Devilliers makes the creatures out of recycled tin cans and other materials. He sells his art at First Fridays on Roosevelt Row in Phoenix as well as at Method Art Gallery in Scottsdale.

Instead of pocketing the profits, he uses them to purchase ingredients for meals he then donates to people who are homeless.

Every Saturday for the past four years, Devilliers has awakened at 4 a.m. to begin cooking about 100 meals.

He works closely with Justa Center, a day-resource center in Phoenix for men and women ages 55 and older. It helps clients find housing, employment and medical assistance.

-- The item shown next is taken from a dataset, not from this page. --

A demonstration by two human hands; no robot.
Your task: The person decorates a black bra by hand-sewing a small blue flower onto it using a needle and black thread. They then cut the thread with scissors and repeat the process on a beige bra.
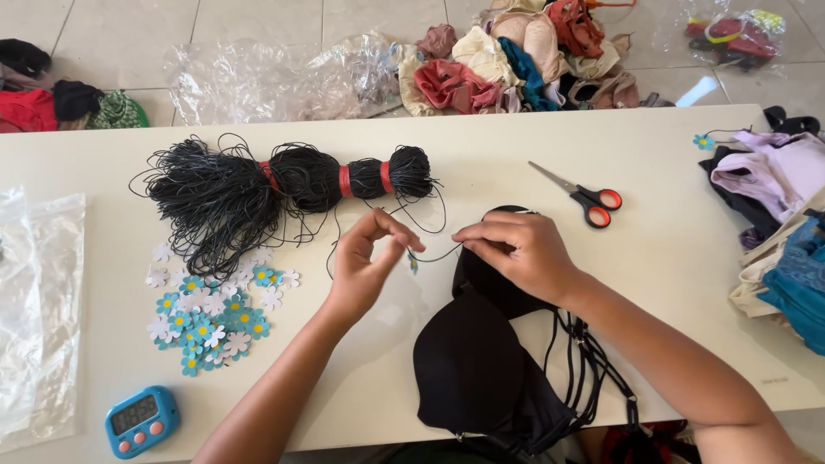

Once Devilliers’ finishes cooking and boxing the meals, he loads them into his van and delivers them to the center. The center then distributes the meals to individuals for lunch.

His efforts began when Devilliers had some extra money and decided to help people in the community, he said.

Devilliers and wife Denise began cooking meals and donating to individuals in the community. He saved the tin cans from the food.

“They go into landfills, so I was like, man, let me see what I can do with these,” he said.

After awhile, he stuck two cans together and saw the potential, he said.

He has created dogs and a saw fish made out of a working tree trimmer. He has even used Barbie heads to make bionic robots.

An average robot takes three to six hours to complete, which includes the time spent scavenging for parts — sometimes at Goodwill, sometimes in dumpsters.

“Anything I can use, I use. Someone will buy it eventually,” he laughed.